By "opinions", I assume you mean alternate concepts for names?  That's
where the work that the SEEK folks are doing kicks in. And, yes, I agree
-- as per my earlier names/concepts diatribe, I think both are very
important things to track, and should be thought of as distinct entities
(although my own aproach to structuring the data anchors all names to
the "brith" concept implied by the original description -- but that's a
technical issue).

> Along these lines, Roger wrote:
> 
> >I believe what we need, in botany, is the equivelent of a 
> central 'meta'
> >directory of names. This directory would store all published names ( 
> >could be based on IPNI as a starting point ) and opinions 
> about those 
> >names. No data would be discarded. Interfaces (through SOAP 
> or simple 
> >http calls) would be provided for other databases to reflect their 
> >opinions on the names, give an indication of what other data 
> they carry 
> >on these names and provide a link to the data. Anyone at any 
> time would 
> >be able to log in and provide a comment on a name or submit 
> a new one. 
> >There would be no moderation only abuse control. The whole dataset 
> >would be served over the net and would be available as a download or 
> >snail-mailed CD-ROM on a monthly snapshot basis. There will be news 
> >feeds and watch lists so you can be notified of new entries 
> in the categories you are working on.

I'll take this opportunity to say that what Roger describes is
essentially EXACTLY how I would envision it working; but like Doug --
I'd like to see it applied to all names.

Back to Doug:

> We need this for all taxa, not just plants, and (as above) on
> *proposed* taxon names, as well as those already published. 

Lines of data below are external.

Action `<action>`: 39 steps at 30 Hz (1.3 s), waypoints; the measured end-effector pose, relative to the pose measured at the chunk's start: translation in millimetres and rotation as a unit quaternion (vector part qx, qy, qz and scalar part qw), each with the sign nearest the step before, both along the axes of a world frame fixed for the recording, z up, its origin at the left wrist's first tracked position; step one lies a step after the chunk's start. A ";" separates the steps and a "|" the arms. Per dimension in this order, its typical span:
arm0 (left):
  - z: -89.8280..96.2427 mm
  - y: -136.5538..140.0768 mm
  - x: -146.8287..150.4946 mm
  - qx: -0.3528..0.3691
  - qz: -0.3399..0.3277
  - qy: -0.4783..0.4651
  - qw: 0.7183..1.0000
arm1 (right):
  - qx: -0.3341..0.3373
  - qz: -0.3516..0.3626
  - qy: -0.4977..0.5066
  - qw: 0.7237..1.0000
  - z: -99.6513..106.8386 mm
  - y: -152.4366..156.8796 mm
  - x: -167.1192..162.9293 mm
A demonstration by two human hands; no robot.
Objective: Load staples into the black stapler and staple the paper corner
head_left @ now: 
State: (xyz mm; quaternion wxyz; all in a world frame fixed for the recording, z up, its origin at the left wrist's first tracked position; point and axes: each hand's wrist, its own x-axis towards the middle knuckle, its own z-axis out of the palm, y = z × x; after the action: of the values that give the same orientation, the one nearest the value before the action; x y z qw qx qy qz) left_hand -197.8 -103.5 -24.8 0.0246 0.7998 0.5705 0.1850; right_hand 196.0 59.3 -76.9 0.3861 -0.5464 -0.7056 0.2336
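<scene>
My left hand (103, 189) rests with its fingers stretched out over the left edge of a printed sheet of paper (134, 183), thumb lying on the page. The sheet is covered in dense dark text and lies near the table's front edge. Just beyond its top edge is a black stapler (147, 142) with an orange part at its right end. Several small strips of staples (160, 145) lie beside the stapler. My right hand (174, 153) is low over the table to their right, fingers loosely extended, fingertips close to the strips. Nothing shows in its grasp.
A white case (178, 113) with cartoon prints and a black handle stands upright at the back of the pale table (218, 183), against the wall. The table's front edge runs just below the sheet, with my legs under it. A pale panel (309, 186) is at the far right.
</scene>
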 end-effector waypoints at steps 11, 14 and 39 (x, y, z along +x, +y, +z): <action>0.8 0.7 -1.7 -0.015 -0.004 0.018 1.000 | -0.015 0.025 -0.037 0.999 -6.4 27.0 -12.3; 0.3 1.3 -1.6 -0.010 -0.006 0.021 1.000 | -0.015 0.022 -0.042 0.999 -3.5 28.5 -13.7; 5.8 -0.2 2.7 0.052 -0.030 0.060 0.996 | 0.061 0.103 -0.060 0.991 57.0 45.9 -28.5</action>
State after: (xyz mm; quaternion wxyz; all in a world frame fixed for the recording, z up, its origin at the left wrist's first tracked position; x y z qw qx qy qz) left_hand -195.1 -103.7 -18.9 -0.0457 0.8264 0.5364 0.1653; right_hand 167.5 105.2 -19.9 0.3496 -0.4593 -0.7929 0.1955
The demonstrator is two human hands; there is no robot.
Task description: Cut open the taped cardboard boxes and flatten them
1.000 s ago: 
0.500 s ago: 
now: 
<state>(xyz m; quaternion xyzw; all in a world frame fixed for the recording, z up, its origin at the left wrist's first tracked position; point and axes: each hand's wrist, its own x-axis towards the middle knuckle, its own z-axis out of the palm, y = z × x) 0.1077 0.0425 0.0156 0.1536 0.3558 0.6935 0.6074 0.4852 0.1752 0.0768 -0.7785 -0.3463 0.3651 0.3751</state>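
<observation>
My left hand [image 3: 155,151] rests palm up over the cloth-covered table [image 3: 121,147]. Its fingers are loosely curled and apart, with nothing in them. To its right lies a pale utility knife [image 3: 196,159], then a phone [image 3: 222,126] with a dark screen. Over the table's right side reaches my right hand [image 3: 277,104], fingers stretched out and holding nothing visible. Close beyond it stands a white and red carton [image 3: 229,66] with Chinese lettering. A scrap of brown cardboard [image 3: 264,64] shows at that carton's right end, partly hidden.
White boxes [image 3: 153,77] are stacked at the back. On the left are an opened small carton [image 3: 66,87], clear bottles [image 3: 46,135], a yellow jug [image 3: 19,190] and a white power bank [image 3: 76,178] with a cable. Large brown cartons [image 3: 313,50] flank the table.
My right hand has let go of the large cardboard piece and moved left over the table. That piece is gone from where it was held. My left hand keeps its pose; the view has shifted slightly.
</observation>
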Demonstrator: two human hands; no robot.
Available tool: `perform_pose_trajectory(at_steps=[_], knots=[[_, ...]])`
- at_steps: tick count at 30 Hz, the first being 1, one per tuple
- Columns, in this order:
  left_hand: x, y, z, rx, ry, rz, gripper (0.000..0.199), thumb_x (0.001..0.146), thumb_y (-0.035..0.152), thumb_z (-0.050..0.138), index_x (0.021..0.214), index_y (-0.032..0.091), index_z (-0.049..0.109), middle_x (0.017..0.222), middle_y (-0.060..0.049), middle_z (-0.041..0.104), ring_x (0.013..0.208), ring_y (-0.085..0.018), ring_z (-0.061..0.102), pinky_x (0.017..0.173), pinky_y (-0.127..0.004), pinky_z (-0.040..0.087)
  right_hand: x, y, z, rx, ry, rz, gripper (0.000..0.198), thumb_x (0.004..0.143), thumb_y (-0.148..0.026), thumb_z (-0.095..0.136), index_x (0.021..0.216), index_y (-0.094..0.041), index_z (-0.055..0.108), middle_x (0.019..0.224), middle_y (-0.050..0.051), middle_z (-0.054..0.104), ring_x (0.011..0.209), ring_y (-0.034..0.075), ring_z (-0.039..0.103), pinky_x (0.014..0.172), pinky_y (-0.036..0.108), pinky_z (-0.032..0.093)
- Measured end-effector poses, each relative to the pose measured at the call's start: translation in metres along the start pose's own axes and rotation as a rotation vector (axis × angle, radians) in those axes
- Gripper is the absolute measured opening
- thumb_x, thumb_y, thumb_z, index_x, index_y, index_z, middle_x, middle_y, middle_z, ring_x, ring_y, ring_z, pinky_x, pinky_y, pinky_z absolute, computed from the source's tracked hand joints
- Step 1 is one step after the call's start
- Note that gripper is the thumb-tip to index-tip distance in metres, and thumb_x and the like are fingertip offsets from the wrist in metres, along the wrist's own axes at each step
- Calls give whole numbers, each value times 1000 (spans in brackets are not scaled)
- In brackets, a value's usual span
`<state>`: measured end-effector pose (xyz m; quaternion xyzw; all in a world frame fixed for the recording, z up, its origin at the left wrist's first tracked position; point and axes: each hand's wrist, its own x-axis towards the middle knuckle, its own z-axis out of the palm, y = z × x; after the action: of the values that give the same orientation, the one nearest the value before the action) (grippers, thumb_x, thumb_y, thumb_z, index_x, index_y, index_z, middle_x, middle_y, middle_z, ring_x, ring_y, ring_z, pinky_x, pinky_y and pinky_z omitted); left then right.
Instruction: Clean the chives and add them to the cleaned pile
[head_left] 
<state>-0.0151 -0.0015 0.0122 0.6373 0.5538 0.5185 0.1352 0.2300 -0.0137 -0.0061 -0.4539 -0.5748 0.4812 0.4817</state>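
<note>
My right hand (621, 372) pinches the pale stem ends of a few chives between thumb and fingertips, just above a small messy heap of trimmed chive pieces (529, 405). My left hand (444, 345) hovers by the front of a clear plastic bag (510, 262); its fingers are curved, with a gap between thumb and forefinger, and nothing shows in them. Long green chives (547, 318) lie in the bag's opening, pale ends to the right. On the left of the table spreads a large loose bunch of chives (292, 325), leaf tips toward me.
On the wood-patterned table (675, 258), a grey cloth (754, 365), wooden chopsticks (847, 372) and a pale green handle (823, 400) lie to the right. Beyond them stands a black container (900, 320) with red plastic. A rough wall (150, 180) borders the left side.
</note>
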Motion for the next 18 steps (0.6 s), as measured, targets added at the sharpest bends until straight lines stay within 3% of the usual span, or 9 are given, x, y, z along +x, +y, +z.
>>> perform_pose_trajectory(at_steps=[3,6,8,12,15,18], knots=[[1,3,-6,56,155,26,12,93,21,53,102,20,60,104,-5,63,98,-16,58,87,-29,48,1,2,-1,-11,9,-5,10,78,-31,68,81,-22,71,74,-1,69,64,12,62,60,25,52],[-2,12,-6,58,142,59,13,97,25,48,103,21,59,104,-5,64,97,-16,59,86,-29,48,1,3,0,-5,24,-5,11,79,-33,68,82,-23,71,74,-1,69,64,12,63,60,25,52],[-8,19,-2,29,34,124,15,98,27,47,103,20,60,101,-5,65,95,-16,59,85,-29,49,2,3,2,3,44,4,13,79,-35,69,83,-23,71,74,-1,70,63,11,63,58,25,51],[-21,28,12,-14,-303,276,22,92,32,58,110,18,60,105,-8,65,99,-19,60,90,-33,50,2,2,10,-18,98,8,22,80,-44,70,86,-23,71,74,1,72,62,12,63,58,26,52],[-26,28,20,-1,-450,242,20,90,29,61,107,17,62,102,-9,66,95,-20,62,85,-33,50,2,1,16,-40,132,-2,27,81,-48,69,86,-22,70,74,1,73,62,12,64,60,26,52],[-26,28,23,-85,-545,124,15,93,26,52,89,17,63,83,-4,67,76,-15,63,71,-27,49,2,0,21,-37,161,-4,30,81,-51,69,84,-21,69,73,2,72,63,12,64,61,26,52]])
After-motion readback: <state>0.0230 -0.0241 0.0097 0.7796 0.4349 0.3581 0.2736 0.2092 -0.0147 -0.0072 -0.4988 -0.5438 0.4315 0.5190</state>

One of the things that Doug and I have butted heads on in the past is
the "all at once" approach, vs. the "baby steps" approach (e.g., while I
would like to see the Code changes in the way Doug envisions, I'd rather
work up to that in stages).  Doug: do you think that a system that
allows commentary/feedback/etc. on existing names could function without
simultaneously instigating the rules for new names?  Or must the two
necessarily be developed/implemented together?

> But consider the practical consequences of trying to treat 
> "opinions about a name" as a simple data element linked to a 
> name, and you'll see one of the things that worries me about 
> this particular approach:
> 
> Pat Curator, who has just taken a position at a small 
> institution whose collection hasn't been curated in 50 years, 
> wishes to organize the taxa (plants, animals, whatever), and 
> submits a set of queries designed to give a listing of taxa 
> such that all synonyms are listed under each species, each 
> species is in a genus, each genus is in a family, and each 
> family is in an order. Not too much to ask, right?
> But if the "opinions" data is not used to build a 
> classification, poor Pat is going to find that a substantial 
> number of species-level taxon names will (a) have more than 
> one alternative opinion whether they are synonyms or not, (b) 
> have more than one alternative opinion what genus they belong 
> to, (c) have more than one alternative opinion what family 
> the genus belongs to, and (d) have more than one alternative 
> opinion what families are in each order. Pat might need to 
> sit down and plow through all the literature at each level of 
> the hierarchy, for anywhere up to thousands of taxa, in order 
> to arrive at a single functional classification. Let's face 
> it: MOST users of names aren't themselves experts, and aren't 
> equipped to decide for themselves whether to follow, say, 
> Opus' 1933 standard versus Soenso's 1996 cladistic analysis 
> versus Whozis' 2002 molecular phylogeny.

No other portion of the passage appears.